What you will do:
For this exercise, restate every line below word for word and drop the images.
== Segment start ==
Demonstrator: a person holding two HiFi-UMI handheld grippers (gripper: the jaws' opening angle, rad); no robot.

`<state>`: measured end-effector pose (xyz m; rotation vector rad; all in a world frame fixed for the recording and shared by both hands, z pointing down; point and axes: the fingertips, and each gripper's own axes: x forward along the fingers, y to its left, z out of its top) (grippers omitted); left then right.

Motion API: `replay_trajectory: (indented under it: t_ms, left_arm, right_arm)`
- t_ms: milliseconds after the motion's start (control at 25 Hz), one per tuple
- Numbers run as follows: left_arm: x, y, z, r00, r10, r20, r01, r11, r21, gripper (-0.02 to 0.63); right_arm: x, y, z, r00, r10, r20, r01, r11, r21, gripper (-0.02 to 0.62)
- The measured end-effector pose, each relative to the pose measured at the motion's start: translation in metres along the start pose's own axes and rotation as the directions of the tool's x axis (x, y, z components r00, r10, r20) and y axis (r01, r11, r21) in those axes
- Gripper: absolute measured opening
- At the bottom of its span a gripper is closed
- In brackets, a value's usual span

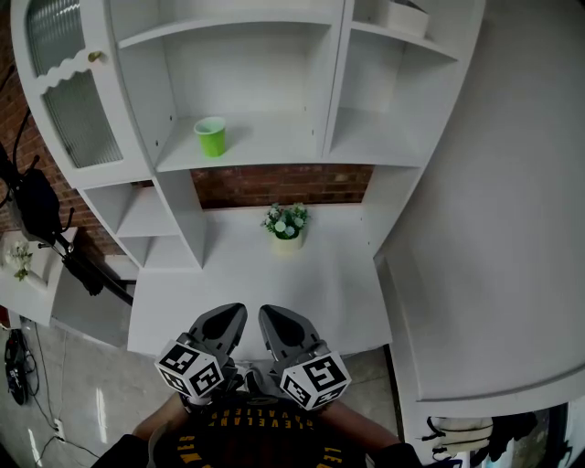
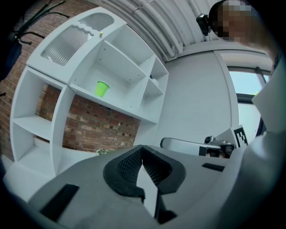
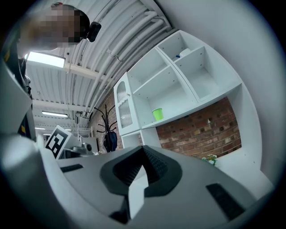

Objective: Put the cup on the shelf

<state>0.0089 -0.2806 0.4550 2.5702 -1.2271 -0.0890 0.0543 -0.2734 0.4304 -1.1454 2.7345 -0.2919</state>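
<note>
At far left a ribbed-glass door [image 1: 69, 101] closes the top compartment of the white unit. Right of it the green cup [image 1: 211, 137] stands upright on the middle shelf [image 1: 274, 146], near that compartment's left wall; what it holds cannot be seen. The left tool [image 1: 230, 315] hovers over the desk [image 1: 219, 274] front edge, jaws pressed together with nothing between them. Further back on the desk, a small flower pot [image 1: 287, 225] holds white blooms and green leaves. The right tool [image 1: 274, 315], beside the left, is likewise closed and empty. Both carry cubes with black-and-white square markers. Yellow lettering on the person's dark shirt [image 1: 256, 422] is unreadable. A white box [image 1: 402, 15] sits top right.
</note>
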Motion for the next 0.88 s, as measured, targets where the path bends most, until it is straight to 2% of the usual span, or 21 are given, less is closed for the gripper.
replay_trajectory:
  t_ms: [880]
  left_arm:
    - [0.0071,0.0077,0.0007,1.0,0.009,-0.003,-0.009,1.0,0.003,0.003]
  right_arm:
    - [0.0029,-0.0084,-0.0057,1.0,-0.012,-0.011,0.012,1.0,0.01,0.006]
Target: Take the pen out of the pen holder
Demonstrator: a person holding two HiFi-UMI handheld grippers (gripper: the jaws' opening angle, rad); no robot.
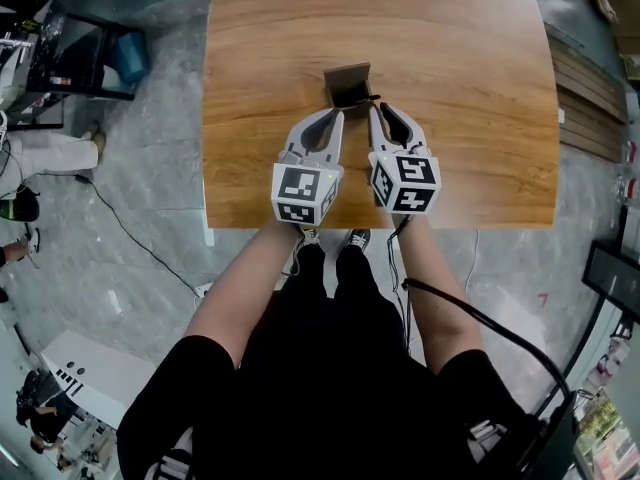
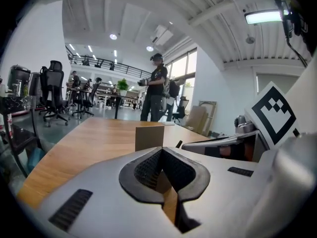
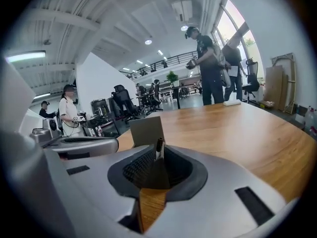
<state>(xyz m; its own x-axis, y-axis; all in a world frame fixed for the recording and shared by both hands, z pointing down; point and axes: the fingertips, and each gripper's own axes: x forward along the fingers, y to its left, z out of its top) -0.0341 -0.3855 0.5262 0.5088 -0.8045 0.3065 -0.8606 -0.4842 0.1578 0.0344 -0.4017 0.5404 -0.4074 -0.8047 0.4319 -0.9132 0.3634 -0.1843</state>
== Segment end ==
Answer box:
Demonstrator: a person holding two HiFi-UMI handheld grippers (gripper: the jaws' opening angle, rad); no robot.

`<state>`: measured end-effector pose (xyz m; rotation vector rad; all in a world frame fixed for the recording and shared by both hands, z pointing down; point and axes: the fingertips, and each gripper's own axes: x forward along the fingers, y to its left, z out of its top) (grippers omitted); left then right.

Motion API: `replay_trajectory: (indented under it: t_ms, left_arm, right_arm)`
- t_ms: milliseconds after the motion's start (control at 25 Hz), one per tuple
- Numbers run as follows: left_arm: x, y, z, r00, r10, r20, r01, r11, r21, gripper (-0.02 to 0.63); right_arm: x, y, z, r00, r10, r20, r01, r11, r21, gripper (-0.02 to 0.62)
- The measured end-effector pose, each relative to the pose measured at the motion's start: translation in metres along the start pose's own axes and rotation as the directions of the tool's x axis (x, y, z components r00, r10, r20) and y axis (r01, r11, r21) in those axes
- Gripper: absolute measured opening
- At the bottom of its span a gripper is closed
- In brackets, a value's usual span


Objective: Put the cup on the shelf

<state>0.0089 -0.2806 0.4550 2.5702 -1.2271 -0.0890 0.0543 -0.2734 0.4304 -1.1454 2.7345 -0.2919</state>
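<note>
At far left a ribbed-glass door [image 1: 69, 101] closes the top compartment of the white unit. Right of it the green cup [image 1: 211, 137] stands upright on the middle shelf [image 1: 274, 146], near that compartment's left wall; what it holds cannot be seen. The left tool [image 1: 230, 315] hovers over the desk [image 1: 219, 274] front edge, jaws pressed together with nothing between them. Further back on the desk, a small flower pot [image 1: 287, 225] holds white blooms and green leaves. The right tool [image 1: 274, 315], beside the left, is likewise closed and empty. Both carry cubes with black-and-white square markers. Yellow lettering on the person's dark shirt [image 1: 256, 422] is unreadable. A white box [image 1: 402, 15] sits top right.
</note>
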Motion for the next 0.88 s, as measured, targets where the path bends most, until it is straight to 2% of the usual span, or 21 are given, less is closed for the gripper.
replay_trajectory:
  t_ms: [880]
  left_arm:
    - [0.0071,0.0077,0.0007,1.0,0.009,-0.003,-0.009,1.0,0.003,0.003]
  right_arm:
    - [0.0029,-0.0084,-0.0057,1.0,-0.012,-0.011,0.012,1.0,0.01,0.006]
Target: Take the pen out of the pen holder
Demonstrator: a person holding two HiFi-UMI handheld grippers (gripper: the jaws' opening angle, rad); no robot.
<state>(xyz m; its own x-axis, y-axis; all in a world frame fixed for the recording and shared by both hands, z pointing down; point and axes: the fingertips, and each gripper's own axes: x forward along the fingers, y to its left, z out of its top) -0.0341 -0.3855 0.5262 0.5088 -0.8045 0.3065 -0.8606 -0.4842 0.1578 0.0344 -0.4017 0.5404 -0.4074 -0.8047 0.4319 -0.9132 0.3634 -0.1843</state>

This answer has been written out in full.